Problem description
Output the listing exactly, leaving out no line.

Provided data
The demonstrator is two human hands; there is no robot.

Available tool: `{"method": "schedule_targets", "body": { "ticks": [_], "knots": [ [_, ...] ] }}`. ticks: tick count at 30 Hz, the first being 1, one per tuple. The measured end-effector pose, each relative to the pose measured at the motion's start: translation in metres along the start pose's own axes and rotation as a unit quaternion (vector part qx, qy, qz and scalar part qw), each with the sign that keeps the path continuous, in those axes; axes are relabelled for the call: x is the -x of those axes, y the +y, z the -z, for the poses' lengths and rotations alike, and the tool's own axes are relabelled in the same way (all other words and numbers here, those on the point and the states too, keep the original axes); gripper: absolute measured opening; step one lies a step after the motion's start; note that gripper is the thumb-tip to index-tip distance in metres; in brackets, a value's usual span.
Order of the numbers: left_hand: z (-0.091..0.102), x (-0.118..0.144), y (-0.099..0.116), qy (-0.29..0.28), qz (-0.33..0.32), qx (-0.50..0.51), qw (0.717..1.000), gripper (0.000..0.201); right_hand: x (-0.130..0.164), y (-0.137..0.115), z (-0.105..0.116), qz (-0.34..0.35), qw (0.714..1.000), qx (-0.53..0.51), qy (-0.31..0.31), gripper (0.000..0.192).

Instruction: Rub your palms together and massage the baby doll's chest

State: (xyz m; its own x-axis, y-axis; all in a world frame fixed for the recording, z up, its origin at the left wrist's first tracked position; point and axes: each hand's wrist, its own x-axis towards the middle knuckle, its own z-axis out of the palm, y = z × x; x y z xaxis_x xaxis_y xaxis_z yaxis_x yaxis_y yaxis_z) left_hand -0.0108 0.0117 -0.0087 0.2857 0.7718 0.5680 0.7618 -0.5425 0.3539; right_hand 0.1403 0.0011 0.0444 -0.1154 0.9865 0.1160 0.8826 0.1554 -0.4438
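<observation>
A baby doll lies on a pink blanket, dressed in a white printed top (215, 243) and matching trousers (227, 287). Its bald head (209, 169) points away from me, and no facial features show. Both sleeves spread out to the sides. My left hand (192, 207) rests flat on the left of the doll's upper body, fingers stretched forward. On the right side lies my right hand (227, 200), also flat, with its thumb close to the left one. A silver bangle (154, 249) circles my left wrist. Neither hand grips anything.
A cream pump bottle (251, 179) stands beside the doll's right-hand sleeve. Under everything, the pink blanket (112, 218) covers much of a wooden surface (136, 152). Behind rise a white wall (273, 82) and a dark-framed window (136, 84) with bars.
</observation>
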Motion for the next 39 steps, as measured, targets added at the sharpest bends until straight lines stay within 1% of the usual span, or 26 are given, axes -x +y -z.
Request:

Response to this exercise
The demonstrator is two human hands; there is no robot.

Available tool: `{"method": "schedule_targets", "body": { "ticks": [_], "knots": [ [_, ...] ] }}`. ticks: tick count at 30 Hz, the first being 1, one per tuple. The measured end-effector pose, each relative to the pose measured at the motion's start: translation in metres along the start pose's own axes and rotation as a unit quaternion (vector part qx, qy, qz and scalar part qw), each with the sign that keeps the path continuous, in those axes; axes are relabelled for the call: x is the -x of those axes, y the +y, z the -z, for the poses' lengths and rotations alike, and the tool's own axes are relabelled in the same way (all other words and numbers here, those on the point and the states too, keep the original axes); gripper: absolute measured opening; step one lies a step after the motion's start; note that gripper is the thumb-tip to index-tip distance in metres; in brackets, a value's usual span.
Order of the numbers: left_hand: z (-0.091..0.102), x (-0.118..0.144), y (-0.099..0.116), qy (-0.29..0.28), qz (-0.33..0.32), qx (-0.50..0.51), qw (0.717..1.000), gripper (0.000..0.201); right_hand: x (-0.130..0.164), y (-0.137..0.115), z (-0.105..0.116), qz (-0.34..0.35), qw (0.714..1.000), qx (-0.53..0.51), qy (-0.31..0.31), gripper (0.000..0.192).

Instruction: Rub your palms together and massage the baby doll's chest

State: (xyz m; its own x-axis, y-axis; all in a world frame fixed for the recording, z up, its origin at the left wrist's first tracked position; point and axes: each hand's wrist, its own x-axis towards the middle knuckle, its own z-axis out of the palm, y = z × x; x y z xaxis_x xaxis_y xaxis_z yaxis_x yaxis_y yaxis_z) left_hand -0.0108 0.0117 -0.0087 0.2857 0.7718 0.5680 0.7618 -0.5425 0.3539; right_hand 0.1403 0.0011 0.0444 -0.1154 0.9865 0.1160 0.8826 0.1554 -0.4438
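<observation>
A baby doll lies on a pink blanket, dressed in a white printed top (215, 243) and matching trousers (227, 287). Its bald head (209, 169) points away from me, and no facial features show. Both sleeves spread out to the sides. My left hand (192, 207) rests flat on the left of the doll's upper body, fingers stretched forward. On the right side lies my right hand (227, 200), also flat, with its thumb close to the left one. A silver bangle (154, 249) circles my left wrist. Neither hand grips anything.
A cream pump bottle (251, 179) stands beside the doll's right-hand sleeve. Under everything, the pink blanket (112, 218) covers much of a wooden surface (136, 152). Behind rise a white wall (273, 82) and a dark-framed window (136, 84) with bars.
</observation>
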Motion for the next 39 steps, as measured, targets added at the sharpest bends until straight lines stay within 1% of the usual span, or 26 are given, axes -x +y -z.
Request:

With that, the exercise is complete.